## [WORK ORDER]
Write out the data exactly, please, and omit the pictures.

## [INFORMATION PROVIDED]

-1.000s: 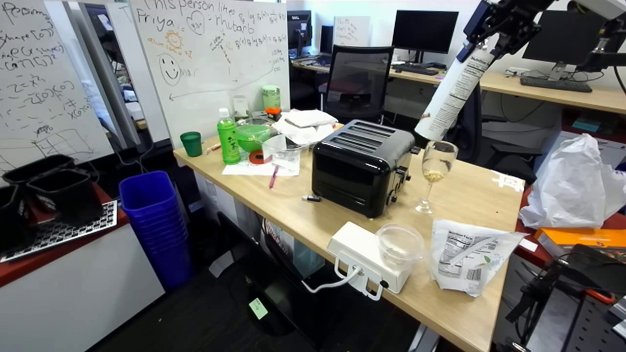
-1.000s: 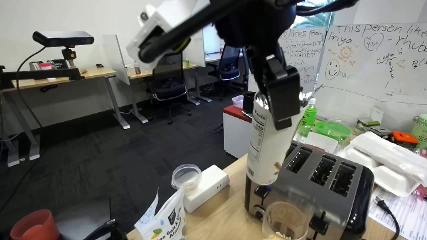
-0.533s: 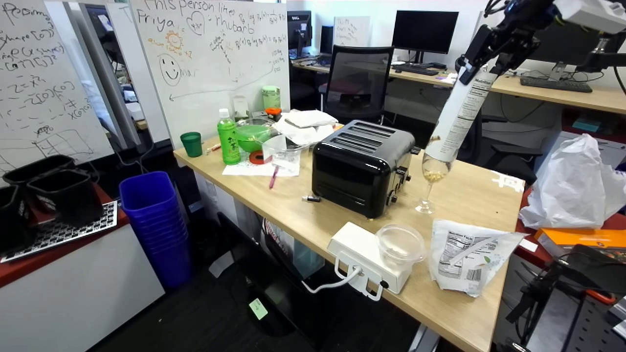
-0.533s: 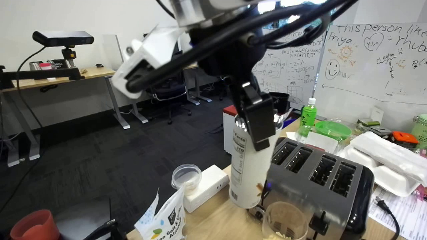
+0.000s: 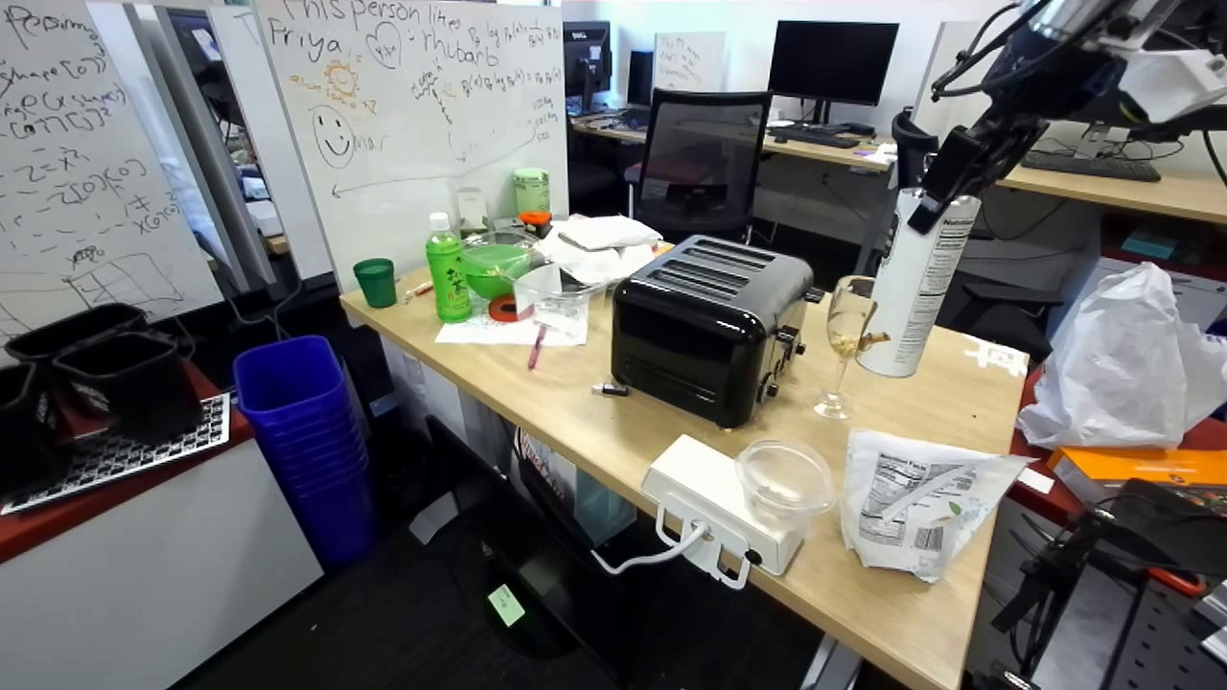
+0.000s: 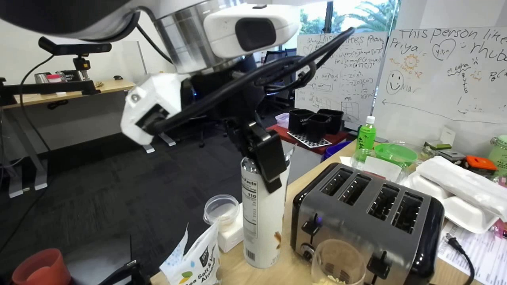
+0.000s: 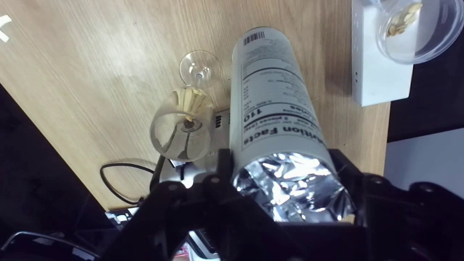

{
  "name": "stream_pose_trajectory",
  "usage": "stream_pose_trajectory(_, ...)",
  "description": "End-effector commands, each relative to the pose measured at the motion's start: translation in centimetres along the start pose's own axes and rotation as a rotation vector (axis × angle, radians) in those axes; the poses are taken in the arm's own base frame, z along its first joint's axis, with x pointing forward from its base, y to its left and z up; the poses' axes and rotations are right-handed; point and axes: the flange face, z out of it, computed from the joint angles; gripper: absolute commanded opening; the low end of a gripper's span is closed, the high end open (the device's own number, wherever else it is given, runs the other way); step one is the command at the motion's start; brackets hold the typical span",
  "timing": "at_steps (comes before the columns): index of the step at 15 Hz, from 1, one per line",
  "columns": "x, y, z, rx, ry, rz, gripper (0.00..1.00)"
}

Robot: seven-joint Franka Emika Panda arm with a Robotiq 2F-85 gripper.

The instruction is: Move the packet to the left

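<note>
"Checking hazards before further motion. Name the main one."

"Beware of knocking over the wine glass (image 5: pixel 849 321), standing near the packet (image 6: pixel 261 217). Probable cause: swinging toward the toaster (image 5: pixel 709 335) without first lifting over or steering around the wine glass."

"State the position of the packet."

"Find it above or on the table (image 5: pixel 959 402), between the printed pouch (image 5: pixel 920 508) and the toaster as seen in an exterior view, nearly upright with a slight lean. Cannot tell whether touching the table or hanging just over it."

"List further faults."

"Allow for toppling on release, probably caused by letting go with the lean uncorrected or the lower end unsupported. Allow also for pivoting in the grip, probably caused by pinching close to the upper end only, with the long lower part free."

"Report the gripper (image 7: pixel 281 156)."

"Read it in the wrist view as spread to the width of the packet and no farther, pinching from both sides near the upper end. Treat the pinch as load-bearing; cannot read its force from here."
</note>
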Motion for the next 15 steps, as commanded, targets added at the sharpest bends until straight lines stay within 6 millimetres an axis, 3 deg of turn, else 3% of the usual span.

## [RESULT OF THIS EXERCISE]
-1.000s: 
-1.000s: 
-0.533s: 
-0.533s: 
+0.000s: 
+0.000s: 
+0.000s: 

{
  "name": "stream_pose_trajectory",
  "usage": "stream_pose_trajectory(_, ...)",
  "description": "End-effector commands, each relative to the pose measured at the motion's start: translation in centimetres along the start pose's own axes and rotation as a rotation vector (axis × angle, radians) in those axes; the poses are taken in the arm's own base frame, z along its first joint's axis, with x pointing forward from its base, y to its left and z up; the poses' axes and rotations are right-handed; point and axes: the flange face, z out of it, computed from the joint angles; gripper: absolute commanded opening; the low end of a gripper's span is closed, the high end open (the device's own number, wherever else it is given, runs the other way); step one is the command at the motion's start; brackets hold the typical span",
  "timing": "at_steps (comes before the columns): index of the step at 15 Hz, from 1, one per line",
  "columns": "x, y, z, rx, ry, rz, gripper (0.00..1.00)"
}

Robot: seven-joint Franka Emika Panda arm with a Robotiq 2F-85 gripper.

The instruction is: Move the packet to the left

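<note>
"Checking hazards before further motion. Name the main one."

"Beware of knocking over the wine glass (image 5: pixel 849 321), standing near the packet (image 6: pixel 261 217). Probable cause: swinging toward the toaster (image 5: pixel 709 335) without first lifting over or steering around the wine glass."

"State the position of the packet."

"Find it above or on the table (image 5: pixel 959 402), between the printed pouch (image 5: pixel 920 508) and the toaster as seen in an exterior view, nearly upright with a slight lean. Cannot tell whether touching the table or hanging just over it."

"List further faults."

"Allow for toppling on release, probably caused by letting go with the lean uncorrected or the lower end unsupported. Allow also for pivoting in the grip, probably caused by pinching close to the upper end only, with the long lower part free."

"Report the gripper (image 7: pixel 281 156)."

"Read it in the wrist view as spread to the width of the packet and no farther, pinching from both sides near the upper end. Treat the pinch as load-bearing; cannot read its force from here."
</note>
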Motion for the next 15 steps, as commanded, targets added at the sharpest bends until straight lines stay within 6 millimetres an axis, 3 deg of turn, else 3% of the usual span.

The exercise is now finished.